Return exactly the listing's lines, from its first line to the line holding "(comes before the", ends included.

| Data segment |
#####

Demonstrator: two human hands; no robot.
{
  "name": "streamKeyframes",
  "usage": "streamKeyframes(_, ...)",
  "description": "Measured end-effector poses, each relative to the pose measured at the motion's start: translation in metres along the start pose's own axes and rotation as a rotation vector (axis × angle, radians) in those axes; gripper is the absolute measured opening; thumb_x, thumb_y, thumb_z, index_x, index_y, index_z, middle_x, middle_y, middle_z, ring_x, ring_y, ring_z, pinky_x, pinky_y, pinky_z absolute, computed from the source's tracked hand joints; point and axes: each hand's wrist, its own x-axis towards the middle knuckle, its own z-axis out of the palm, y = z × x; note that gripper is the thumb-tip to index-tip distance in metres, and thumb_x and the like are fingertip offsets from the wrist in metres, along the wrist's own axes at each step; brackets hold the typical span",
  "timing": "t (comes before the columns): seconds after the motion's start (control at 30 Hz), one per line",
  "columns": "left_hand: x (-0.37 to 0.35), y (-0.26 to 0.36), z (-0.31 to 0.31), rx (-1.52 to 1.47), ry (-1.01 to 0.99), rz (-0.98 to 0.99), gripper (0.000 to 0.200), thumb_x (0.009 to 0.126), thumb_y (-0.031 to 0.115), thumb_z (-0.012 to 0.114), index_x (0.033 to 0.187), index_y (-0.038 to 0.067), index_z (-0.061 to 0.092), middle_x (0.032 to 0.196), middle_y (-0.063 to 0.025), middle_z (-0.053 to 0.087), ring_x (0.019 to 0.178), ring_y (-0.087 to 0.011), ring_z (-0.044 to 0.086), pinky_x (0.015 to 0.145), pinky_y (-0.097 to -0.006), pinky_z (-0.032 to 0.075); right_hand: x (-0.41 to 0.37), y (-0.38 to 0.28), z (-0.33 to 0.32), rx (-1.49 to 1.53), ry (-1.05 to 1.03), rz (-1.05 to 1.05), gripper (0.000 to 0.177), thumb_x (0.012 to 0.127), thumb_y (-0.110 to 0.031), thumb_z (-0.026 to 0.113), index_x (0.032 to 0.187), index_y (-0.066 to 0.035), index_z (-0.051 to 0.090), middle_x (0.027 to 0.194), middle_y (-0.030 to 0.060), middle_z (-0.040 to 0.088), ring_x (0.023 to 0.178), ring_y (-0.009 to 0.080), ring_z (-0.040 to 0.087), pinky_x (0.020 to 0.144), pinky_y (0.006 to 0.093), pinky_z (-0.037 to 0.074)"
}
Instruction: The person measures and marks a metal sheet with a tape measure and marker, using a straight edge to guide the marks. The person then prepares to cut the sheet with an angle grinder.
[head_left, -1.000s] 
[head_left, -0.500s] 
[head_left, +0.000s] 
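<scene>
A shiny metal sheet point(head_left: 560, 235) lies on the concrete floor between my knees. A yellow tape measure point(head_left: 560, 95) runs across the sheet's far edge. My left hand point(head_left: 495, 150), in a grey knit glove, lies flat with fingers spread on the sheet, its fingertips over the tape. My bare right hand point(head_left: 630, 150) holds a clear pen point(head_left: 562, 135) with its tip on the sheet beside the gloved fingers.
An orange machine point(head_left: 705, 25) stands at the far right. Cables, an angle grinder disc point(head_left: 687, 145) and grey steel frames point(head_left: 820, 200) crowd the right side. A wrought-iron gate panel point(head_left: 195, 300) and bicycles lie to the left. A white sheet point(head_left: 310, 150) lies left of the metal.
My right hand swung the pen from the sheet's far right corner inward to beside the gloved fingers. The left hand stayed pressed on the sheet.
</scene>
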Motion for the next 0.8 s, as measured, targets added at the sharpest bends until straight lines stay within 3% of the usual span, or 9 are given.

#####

| Task result |
Demonstrator: two human hands; no robot.
{
  "name": "streamKeyframes",
  "usage": "streamKeyframes(_, ...)",
  "description": "Measured end-effector poses, each relative to the pose measured at the motion's start: translation in metres along the start pose's own axes and rotation as a rotation vector (axis × angle, radians) in those axes; gripper is the absolute measured opening; thumb_x, thumb_y, thumb_z, index_x, index_y, index_z, middle_x, middle_y, middle_z, ring_x, ring_y, ring_z, pinky_x, pinky_y, pinky_z absolute, computed from the source's tracked hand joints; point and axes: each hand's wrist, its own x-axis towards the middle knuckle, its own z-axis out of the palm, y = z × x; note that gripper is the thumb-tip to index-tip distance in metres, and thumb_x and the like are fingertip offsets from the wrist in metres, along the wrist's own axes at each step; brackets hold the typical span",
  "timing": "t (comes before the columns): seconds after the motion's start (control at 30 Hz), one per line",

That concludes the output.